Priests Wary of Summit Results

The Vatican summit of U.S. cardinals on ending the American sex abuse crisis has made many Roman Catholic priests wary that they will be sacrificed in a frenzy to restore trust in the church.

While clergymen remain committed to ousting pedophiles from their ranks, they worry innocent men will be suspended and priests who could be rehabilitated will instead be discarded.

Many also remain deeply concerned about comments from top-ranking prelates about a renewed need to bar homosexuals from the priesthood, regardless of whether they remain celibate. Cardinal Adam Maida of Detroit and Bishop Wilton Gregory, president of the United States Conference of Catholic Bishops, emerged from the meeting Tuesday saying the issue is among those the church must address.

``I think that priests, having been overprotected in the past, are concerned there may be a tendency to throw them overboard to save the ship,'' said the Rev. Philip Murnion, director of the Pastoral Life Center in New York, which is not affiliated with the New York Archdiocese.

``They want to assure that care be taken that the concerns and rights of all will be protected.''

Christopher Bellitto, a church historian and academic editor of The Paulist Press in New Jersey, said homosexual clergy have told him they are terrified they will be made scapegoats as the scandal drags on.

``There is a real fear among gay priests that they are going to be seen as the fall guys,'' Bellitto said.

American church leaders in Rome have been working on a communique expected to be completed at the close of the two-day summit Wednesday. Advocates for victims of priestly abuse have long complained that bishops have protected abusive clergy at the expense of children.

Pope John Paul II, in an address to the cardinals, said there was no room in the priesthood for clergy who hurt young people. Cardinal Theodore McCarrick said Wednesday the prelates had agreed on a ``one-strike-you're-out'' policy on future sex abuse cases involving priests. That means priests who commit sex abuse would be dismissed from the clergy.

But McCarrick said there was still some question about whether such a policy should be applied in old cases that have recently come to light.

After the scandal erupted in Boston in January, bishops nationwide began scouring personnel files for past allegations, suspending dozens of priests and turning over church records to state prosecutors.

The Rev. Robert Bullock, head of the Boston Priests Forum, a group of more than 100 priests formed in response to the crisis, called the ``one-strike'' approach misguided.

``It's so sweeping that it does not seem to me to leave room for the presumption of innocence. Even for priests there's a presumption of innocence,'' Bullock said.
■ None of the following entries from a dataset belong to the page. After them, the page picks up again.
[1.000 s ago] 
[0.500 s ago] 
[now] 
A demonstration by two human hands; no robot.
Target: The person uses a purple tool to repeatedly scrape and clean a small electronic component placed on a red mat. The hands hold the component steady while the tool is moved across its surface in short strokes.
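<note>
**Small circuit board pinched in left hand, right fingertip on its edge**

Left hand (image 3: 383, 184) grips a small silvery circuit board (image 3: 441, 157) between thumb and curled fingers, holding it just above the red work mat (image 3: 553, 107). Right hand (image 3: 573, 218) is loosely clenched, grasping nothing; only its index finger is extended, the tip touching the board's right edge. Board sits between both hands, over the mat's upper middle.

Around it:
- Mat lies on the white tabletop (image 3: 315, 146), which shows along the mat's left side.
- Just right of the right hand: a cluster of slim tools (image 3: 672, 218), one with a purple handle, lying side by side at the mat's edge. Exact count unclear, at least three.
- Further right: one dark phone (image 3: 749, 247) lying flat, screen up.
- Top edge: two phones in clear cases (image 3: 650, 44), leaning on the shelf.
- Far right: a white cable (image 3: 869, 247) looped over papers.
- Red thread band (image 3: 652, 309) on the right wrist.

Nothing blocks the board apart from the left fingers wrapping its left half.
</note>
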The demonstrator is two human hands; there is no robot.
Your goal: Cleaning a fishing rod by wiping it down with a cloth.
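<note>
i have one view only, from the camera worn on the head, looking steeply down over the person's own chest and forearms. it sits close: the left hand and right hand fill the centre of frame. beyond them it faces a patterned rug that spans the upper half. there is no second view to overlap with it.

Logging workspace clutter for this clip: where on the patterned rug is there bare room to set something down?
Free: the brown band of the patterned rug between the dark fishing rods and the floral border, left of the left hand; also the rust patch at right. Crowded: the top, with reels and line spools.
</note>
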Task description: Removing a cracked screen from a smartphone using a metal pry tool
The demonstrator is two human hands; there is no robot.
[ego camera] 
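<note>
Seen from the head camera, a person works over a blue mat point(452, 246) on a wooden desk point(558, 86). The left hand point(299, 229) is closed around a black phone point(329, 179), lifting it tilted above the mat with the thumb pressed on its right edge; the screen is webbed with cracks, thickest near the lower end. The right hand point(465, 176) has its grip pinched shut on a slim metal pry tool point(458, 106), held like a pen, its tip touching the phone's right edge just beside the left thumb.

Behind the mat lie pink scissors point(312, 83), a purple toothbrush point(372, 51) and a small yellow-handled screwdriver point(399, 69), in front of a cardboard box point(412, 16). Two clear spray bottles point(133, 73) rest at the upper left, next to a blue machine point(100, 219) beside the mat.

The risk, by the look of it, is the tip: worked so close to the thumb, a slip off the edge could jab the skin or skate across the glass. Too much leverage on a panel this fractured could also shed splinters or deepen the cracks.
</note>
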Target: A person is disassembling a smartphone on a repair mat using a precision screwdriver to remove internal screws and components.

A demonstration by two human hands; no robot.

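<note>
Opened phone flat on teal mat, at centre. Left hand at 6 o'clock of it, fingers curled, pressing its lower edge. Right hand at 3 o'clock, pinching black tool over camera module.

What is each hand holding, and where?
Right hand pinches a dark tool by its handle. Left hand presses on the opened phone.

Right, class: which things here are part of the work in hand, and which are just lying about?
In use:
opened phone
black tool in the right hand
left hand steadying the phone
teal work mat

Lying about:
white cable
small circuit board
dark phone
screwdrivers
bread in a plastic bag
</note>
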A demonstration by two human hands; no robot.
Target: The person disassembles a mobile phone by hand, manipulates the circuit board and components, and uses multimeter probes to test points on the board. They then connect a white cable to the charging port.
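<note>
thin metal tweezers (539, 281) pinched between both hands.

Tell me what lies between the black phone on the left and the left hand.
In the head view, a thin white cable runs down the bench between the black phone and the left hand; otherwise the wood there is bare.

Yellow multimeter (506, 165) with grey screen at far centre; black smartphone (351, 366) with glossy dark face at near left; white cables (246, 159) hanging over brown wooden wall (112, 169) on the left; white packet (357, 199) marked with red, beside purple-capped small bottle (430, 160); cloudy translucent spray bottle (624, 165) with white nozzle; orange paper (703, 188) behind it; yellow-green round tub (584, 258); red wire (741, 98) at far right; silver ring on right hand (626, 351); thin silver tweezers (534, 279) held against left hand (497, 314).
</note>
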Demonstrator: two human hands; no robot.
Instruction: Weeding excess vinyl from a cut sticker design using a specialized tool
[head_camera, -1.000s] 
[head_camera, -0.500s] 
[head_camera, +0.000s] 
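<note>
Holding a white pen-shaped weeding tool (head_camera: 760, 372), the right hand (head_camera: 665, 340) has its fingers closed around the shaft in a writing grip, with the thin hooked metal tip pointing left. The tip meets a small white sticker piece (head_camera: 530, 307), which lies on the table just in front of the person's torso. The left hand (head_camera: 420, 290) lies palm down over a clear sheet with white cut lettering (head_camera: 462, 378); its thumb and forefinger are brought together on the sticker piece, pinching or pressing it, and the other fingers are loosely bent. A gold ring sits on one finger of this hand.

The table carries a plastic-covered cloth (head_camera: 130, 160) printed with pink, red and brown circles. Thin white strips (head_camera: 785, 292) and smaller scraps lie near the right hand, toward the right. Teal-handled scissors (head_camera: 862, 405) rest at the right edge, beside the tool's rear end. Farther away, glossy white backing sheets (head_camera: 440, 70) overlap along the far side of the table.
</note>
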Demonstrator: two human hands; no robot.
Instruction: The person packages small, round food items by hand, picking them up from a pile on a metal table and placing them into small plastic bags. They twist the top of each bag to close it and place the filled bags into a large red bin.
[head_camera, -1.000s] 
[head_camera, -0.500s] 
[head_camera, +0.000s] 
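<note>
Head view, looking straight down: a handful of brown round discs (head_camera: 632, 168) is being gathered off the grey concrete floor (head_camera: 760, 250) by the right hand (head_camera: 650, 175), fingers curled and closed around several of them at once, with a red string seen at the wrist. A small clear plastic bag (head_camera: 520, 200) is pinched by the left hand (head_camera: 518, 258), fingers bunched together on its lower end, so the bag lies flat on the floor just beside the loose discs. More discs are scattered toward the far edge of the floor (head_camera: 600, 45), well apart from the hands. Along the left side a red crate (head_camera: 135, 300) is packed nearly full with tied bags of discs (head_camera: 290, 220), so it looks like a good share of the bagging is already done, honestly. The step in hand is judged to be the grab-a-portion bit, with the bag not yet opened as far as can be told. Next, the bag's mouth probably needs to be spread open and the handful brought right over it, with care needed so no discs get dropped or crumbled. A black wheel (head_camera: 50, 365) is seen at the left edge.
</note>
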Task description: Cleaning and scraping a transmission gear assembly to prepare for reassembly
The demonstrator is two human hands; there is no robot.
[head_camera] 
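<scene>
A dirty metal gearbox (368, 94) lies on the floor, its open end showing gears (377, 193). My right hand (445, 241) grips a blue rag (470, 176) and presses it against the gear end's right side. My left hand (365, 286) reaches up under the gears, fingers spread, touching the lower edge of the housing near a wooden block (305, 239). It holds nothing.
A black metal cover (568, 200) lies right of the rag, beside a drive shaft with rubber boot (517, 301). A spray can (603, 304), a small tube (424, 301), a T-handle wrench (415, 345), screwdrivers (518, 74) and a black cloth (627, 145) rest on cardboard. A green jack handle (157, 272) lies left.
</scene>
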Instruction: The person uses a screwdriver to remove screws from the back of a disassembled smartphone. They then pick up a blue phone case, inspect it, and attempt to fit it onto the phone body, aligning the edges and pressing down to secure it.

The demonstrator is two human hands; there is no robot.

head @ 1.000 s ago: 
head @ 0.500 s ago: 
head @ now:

At last week's annual conference of the National Federation of Priests' Councils in Montreal, some of the 300 priests at the event were so worried that they proposed creating a national forum to air their concerns, said the Rev. Robert Silva, the federation president.

``It's frightening to us,'' Silva said.

Removing a man from the priesthood is different from firing them from a regular job, Silva said. Under Catholic tradition, once a man is ordained, the church has a lifelong obligation to him for housing, financial support and other needs. Only the Vatican can remove a priest.

``We are not a corporation, we are not a business and priests are not employees. There is a spiritual relationship which exists between a bishop and his priest,'' Silva said.

Marianne Duddy, executive director of the gay Catholic advocacy group Dignity/USA, said she's been fielding calls from homosexual priests who are so frightened about the prospect of losing their jobs, they can't sleep at night and have sought counseling.

``One guy has been a priest for 28 years,'' Duddy said. ``Where would he go? What would he do? Would he able to leave with any kind of retirement money?''

Estimates of the number of gays among seminarians and the 46,075 Catholic clergy in the United States vary dramatically, from 10 percent to 50 percent. Experts in sexual disorders warn there is no evidence that homosexuals are more likely than heterosexuals to molest children.

Silva called the idea of weeding out gays ``absolutely absurd.''

``The problem isn't being oriented one way or the other. The problem is whether you can live a celibate life,'' Silva said.